In that sense, I would say twt-treeview-executive -- which as I understand it is simply a "classier" version of twt-treeview, the Blackicity-themed version of which is what I use -- is definitely not top-down. I use it very effectively with taggly-tagging, so that the tree menu reflects the taggly tagging structure, and is every bit as capable of evolving over time as the latter.
In addition to allowing for structure to emerge out of note taking and making, one of the things I like about this version of TW is that it gives me multiple routes into my collection of tiddlers -- through the tree, through tags, through searches, through the sidebar timeline, and through the alphabetized listing in the sidebar.

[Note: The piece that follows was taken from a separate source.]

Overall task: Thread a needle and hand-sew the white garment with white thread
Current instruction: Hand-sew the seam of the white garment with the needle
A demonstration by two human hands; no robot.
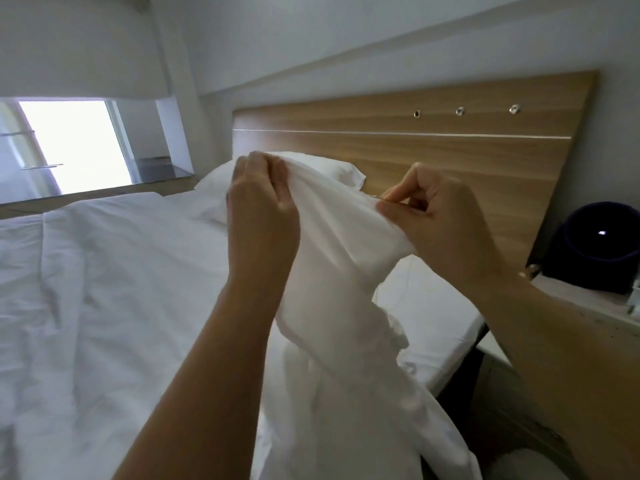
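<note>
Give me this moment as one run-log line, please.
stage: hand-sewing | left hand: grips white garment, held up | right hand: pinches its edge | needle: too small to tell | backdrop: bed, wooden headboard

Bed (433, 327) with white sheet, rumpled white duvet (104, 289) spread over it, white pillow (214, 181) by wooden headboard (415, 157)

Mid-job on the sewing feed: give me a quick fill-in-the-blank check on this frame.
1. The left hand grips the white garment, held up over a white-sheeted ____.
2. The right hand pinches the garment's upper edge, so ____ hands hold it.
3. The wooden headboard behind carries ____ metal studs in a row.
4. The window lies on the person's ____ side.
Missing words: bed; both; three; left.
</note>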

surely you need to have some general structure in mind before you hit
twt-treeview-executive or some other form of Dave Gifford's original
notebook idea.
The question then is whether the mind map TW's might be of some use to
generate the ideas and some structure.
I must say I've never got the TW mind maps to work for me probably
because I don't understand them (which points to a fundamental problem
of no mind) but that isnt to say they wont work or inspire someone.
Regards
Iain
> surely you need to have some general structure in mind before you hit
> twt-treeview-executive or some other form of Dave Gifford's original
> notebook idea
Nope. I can start with an arbitrary structure -- a root topic and a few subtopics named without giving much thought to the naming or "proper" place in the tree heirarchy. As thinking develops as I collect notes, my thinking about how to structure them becomes a little more refined. There have been times when I've undertaken a radical restucturing of a TW containing in which I've collected a lot of notes and that as a consequence has a relatively carefully thought out structure. That, for me, is the beauty of TW. Or should I say, one of the beauties.
The only piece of software that comes anywhere close to it is an old DOS application, MaxThink, that I still use. It too, is good at organizing and reorganizing. When I said earlier that when I get to the place where I'm reading to write for an external audience I switch to a wordprocessor, that was not quite accurate. I go from TW to MaxThink, and only when I'm ready to format a finished product do I move to a wordprocessor.